TASK BRIEF:
Every line of the material below should be output exactly as written, with the images skipped.

━━ THE DATA

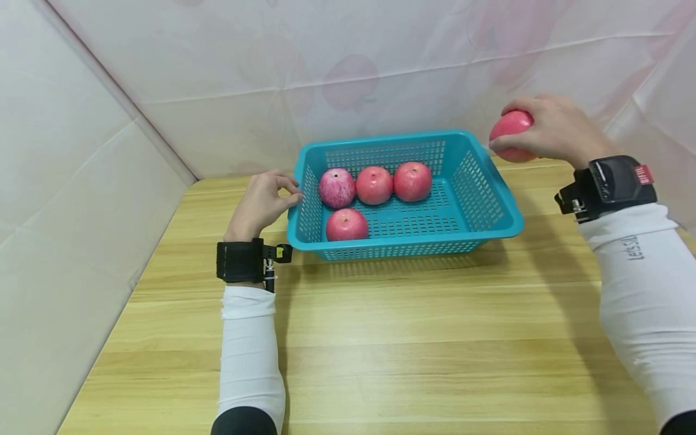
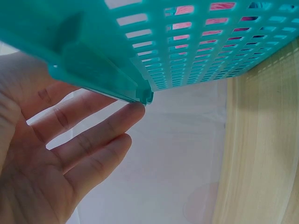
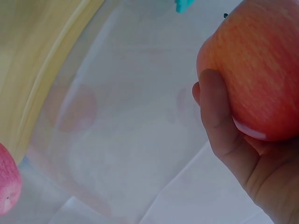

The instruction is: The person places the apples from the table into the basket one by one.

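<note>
My right hand point(image 1: 557, 127) grips a red apple point(image 1: 511, 130) in the air, beyond the right end of a turquoise plastic basket point(image 1: 513, 226). In the right wrist view the thumb lies along the side of this apple point(image 3: 261, 70). My left hand point(image 1: 263, 202) pinches the left rim of the basket; in the left wrist view several fingers point(image 2: 100, 133) reach under that rim. Inside the basket sit a streaky purple-pink apple point(image 1: 337, 188), two red apples side by side point(image 1: 374, 185) and another red apple point(image 1: 347, 225) near the front left.
The basket stands near the back of a wooden table point(image 1: 380, 350). Pale printed cloth point(image 1: 228, 103) hangs behind and at both sides. Another pink-red apple point(image 3: 7, 182) shows at the left edge of the right wrist view.
</note>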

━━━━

SOLUTION TO THIS TASK:
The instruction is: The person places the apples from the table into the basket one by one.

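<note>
My right hand point(image 1: 557, 127) grips a red apple point(image 1: 511, 130) in the air, beyond the right end of a turquoise plastic basket point(image 1: 513, 226). In the right wrist view the thumb lies along the side of this apple point(image 3: 261, 70). My left hand point(image 1: 263, 202) pinches the left rim of the basket; in the left wrist view several fingers point(image 2: 100, 133) reach under that rim. Inside the basket sit a streaky purple-pink apple point(image 1: 337, 188), two red apples side by side point(image 1: 374, 185) and another red apple point(image 1: 347, 225) near the front left.
The basket stands near the back of a wooden table point(image 1: 380, 350). Pale printed cloth point(image 1: 228, 103) hangs behind and at both sides. Another pink-red apple point(image 3: 7, 182) shows at the left edge of the right wrist view.
</note>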

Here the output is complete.